### ABOUT THIS EXERCISE
Copy from the first line below down to and including the line with "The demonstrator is". Skip the pictures.

### DATASET CONTENT

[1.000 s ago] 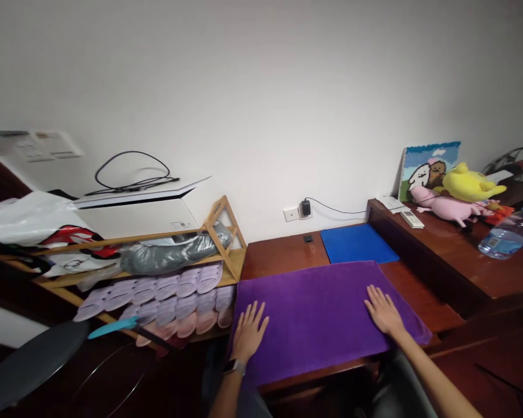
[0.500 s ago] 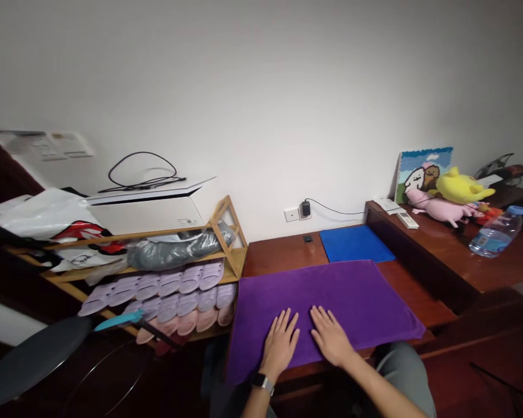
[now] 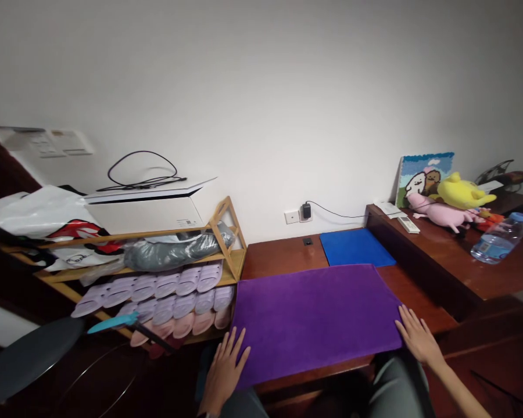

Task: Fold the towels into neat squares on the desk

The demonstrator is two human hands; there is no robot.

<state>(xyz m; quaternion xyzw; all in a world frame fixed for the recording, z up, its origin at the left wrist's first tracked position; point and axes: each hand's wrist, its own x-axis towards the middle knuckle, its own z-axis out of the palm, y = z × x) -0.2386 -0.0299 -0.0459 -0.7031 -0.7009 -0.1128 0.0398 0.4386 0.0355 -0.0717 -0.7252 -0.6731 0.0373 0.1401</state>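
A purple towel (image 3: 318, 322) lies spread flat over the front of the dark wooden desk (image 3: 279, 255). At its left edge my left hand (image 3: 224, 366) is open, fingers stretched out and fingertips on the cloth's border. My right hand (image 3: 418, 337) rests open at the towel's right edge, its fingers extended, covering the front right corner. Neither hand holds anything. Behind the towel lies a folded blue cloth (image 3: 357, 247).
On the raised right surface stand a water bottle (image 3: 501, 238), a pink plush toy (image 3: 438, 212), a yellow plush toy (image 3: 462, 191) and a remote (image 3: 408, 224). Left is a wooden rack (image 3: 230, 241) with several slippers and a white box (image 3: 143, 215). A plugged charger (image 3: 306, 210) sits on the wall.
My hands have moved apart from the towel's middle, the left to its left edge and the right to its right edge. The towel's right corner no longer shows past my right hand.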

### SOLUTION
[1.000 s ago] 
[0.500 s ago] 
[now] 

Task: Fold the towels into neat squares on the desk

The demonstrator is two human hands; there is no robot.

The exercise contains nothing more.